India to restore partial supplies, Nepal calls it ‘good move’
Given the increasing hardship faced by Nepalis in the face of crippling shortages ahead of the festive season of Dussehra, India will make an effort to ease supplies to Nepal where possible.india Updated: Oct 04, 2015 00:42 IST
Given the increasing hardship faced by Nepalis in the face of crippling shortages ahead of the festive season of Dussehra, India will make an effort to ease supplies to Nepal where possible. Partial supplies may resume but this may not drastically alter the ground situation because of protests at the border as well as on the highway. In what may fuel bilateral tensions, the Nepali side also stopped trucks with Indian number plates that were on their way back to India and refused to let them cross the border on Saturday.
Kathmandu, which had earlier accused New Delhi of imposing an “unofficial blockade”, called any possible supply by New Delhi a “very good move”.
India has denied imposing a blockade and said the movement of essential supplies across the border was hampered due to protests by Nepal’s Madhesi population who say the country’s new constitution leaves them under represented in the new parliament.
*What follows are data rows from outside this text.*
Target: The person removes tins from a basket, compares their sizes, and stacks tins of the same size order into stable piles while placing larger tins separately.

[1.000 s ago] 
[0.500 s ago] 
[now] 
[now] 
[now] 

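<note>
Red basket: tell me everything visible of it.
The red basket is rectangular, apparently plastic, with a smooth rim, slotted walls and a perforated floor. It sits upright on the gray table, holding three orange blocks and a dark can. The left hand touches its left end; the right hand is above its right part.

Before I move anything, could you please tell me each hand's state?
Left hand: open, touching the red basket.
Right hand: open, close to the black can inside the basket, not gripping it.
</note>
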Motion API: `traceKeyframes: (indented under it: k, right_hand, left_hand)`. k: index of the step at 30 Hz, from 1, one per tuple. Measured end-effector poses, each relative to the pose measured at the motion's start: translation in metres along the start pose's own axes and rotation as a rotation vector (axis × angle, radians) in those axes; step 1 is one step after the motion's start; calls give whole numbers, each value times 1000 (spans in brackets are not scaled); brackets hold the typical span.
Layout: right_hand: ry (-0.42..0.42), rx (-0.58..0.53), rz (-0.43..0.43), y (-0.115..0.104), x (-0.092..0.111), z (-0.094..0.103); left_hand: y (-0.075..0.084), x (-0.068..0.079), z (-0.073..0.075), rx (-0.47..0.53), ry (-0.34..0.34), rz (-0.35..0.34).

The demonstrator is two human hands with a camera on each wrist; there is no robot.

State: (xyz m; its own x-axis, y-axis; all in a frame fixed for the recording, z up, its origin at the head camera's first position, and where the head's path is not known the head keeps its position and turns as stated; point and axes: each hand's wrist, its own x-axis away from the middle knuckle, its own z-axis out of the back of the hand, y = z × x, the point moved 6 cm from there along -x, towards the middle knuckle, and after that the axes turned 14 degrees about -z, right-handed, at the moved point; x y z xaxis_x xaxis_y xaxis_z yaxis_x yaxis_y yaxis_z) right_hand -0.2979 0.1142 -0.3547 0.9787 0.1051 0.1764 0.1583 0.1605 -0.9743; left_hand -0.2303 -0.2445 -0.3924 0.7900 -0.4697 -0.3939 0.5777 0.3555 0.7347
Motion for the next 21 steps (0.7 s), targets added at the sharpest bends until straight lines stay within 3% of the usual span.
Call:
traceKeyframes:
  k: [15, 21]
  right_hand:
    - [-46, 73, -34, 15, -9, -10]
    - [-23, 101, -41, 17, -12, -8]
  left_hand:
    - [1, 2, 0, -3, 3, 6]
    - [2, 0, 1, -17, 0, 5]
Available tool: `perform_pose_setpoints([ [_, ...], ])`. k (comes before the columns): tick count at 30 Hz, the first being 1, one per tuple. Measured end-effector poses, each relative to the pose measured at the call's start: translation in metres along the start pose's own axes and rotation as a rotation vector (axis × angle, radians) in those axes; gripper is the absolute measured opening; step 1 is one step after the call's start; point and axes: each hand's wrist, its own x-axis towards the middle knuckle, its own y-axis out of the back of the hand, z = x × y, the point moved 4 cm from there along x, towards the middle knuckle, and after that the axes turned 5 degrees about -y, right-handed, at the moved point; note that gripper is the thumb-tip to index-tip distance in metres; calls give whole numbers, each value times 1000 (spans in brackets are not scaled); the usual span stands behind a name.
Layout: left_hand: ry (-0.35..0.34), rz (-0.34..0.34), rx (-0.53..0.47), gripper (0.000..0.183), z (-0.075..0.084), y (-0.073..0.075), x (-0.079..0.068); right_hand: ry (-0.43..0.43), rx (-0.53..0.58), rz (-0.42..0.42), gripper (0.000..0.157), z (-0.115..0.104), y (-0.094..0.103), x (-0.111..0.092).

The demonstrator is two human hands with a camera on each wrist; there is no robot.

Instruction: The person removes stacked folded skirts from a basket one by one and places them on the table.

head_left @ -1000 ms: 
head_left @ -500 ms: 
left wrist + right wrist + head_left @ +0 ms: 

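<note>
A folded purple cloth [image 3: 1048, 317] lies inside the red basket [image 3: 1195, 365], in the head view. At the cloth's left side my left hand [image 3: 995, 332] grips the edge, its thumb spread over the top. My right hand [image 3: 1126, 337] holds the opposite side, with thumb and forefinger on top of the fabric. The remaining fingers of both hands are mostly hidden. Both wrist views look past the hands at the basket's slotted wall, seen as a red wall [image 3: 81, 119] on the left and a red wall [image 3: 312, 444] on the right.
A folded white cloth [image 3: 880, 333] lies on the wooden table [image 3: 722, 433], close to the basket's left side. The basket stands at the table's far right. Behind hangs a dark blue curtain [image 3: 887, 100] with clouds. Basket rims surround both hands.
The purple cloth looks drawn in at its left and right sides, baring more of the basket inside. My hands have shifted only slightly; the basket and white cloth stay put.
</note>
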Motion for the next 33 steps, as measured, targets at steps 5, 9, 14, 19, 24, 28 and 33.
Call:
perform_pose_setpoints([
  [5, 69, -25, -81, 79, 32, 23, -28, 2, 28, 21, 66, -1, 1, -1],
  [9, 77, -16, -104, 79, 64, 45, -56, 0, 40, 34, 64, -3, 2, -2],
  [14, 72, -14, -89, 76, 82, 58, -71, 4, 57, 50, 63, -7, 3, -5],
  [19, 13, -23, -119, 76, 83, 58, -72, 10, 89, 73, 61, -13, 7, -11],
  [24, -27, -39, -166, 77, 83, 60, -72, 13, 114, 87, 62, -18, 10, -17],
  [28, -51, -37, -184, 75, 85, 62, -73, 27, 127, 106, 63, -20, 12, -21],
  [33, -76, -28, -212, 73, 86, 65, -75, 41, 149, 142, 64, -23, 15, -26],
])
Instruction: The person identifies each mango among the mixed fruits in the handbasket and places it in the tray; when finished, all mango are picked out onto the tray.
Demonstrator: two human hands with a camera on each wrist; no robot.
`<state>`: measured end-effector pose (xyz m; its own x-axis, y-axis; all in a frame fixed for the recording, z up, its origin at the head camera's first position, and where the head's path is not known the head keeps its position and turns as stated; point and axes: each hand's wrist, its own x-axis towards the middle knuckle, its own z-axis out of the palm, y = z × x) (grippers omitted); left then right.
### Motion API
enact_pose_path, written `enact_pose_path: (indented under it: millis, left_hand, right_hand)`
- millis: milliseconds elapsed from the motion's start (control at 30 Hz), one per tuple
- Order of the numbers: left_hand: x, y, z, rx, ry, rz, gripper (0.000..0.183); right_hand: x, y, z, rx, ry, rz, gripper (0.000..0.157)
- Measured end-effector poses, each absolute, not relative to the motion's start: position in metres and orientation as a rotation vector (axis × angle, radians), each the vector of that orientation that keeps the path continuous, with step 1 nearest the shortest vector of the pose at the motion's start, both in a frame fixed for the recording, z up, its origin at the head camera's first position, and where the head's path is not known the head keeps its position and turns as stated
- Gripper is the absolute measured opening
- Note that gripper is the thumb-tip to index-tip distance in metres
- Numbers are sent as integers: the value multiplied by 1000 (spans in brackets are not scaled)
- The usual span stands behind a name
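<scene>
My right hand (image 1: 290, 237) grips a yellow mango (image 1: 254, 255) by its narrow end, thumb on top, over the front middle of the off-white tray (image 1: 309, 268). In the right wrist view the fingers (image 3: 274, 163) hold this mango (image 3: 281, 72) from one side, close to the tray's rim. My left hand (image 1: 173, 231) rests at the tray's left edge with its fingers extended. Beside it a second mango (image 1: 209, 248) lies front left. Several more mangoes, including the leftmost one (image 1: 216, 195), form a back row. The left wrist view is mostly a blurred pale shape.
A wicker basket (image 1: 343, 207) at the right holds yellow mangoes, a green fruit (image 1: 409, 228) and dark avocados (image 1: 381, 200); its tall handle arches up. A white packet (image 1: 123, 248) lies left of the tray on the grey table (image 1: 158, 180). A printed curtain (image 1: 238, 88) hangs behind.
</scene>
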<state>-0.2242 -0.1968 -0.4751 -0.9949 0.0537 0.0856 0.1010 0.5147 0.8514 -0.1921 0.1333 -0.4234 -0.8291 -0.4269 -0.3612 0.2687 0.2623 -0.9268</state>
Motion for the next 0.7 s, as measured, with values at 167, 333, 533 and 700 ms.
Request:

Indian sources maintain the Nepali political leadership made a mistake in pushing through the constitution without taking dissenters on board and must reach out to protesters in Tarai, the region close to the Indian border which has seen bloody protests – resulting in more than 40 deaths -- over the new statute.
Sources said there was no “blockade”, so the question of lifting it did not arise. “We have no intention of hurting the Nepali people for mistakes of a few leaders,” said a top political source engaged in Nepal discussions.
Full resumptions of supplies is still not possible. But there is an effort to see if supplies can be eased through Kakarbitta near Siliguri, Bhairhawa near Gorakhpur and Nepalgunj next to Bahraich where protests are negligible.
Speaking to HT, Nepal’s minister of supplies Sunil Thapa recalled his meeting with top ministers in New Delhi last week. “I had said that we need to work together and India needs to help facilitate movement.”
Protests by Madhesi groups may, however, still obstruct movement of supplies across the Bihar-eastern Tarai border, including key crossings of Birgunj and Biratnagar. Rajendra Mahato, a top Tarai leader, told HT there was no question of withdrawing the blockade at the border. “Till Kathmandu meets all our demands, the andolan (movement) will go on.”
On Saturday, around 200 trucks crossed over to the Nepali side from India. But, adding to tensions, the Nepal government stopped other Indian vehicles – that had been escorted in with Nepali security vehicles earlier - from returning to India at Birgunj. “Protestors have no problem with Indian trucks returning. But the Nepali side has stopped them. Drivers are stuck with no money here. If this happens, more Indian transporters will fear coming in,” said an Indian official based in Nepal.
Delhi is encouraging the government and Madhesi parties to move beyond informal conversations and sit for formal talks. Since India’s strong statements over the unrest last week, the Nepal government has withdrawn the army, lifted the curfew and provided compensation to families of the dead. There have also been no state killings of protestors.
The Nepal cabinet has also decided to table an amendment proposal that addresses two demands of the protesters on inclusion and political representation. It is not certain the amendments would pass because of the ambiguous position taken by the Communist Party of Nepal (Unified Marxist–Leninist), a coalition partner in the government.
“But there is an environment for talks now. Both sides should seize it and talk about the remaining contentious issues, particularly the federal demarcation, even if the movement continues,” said a diplomatic source.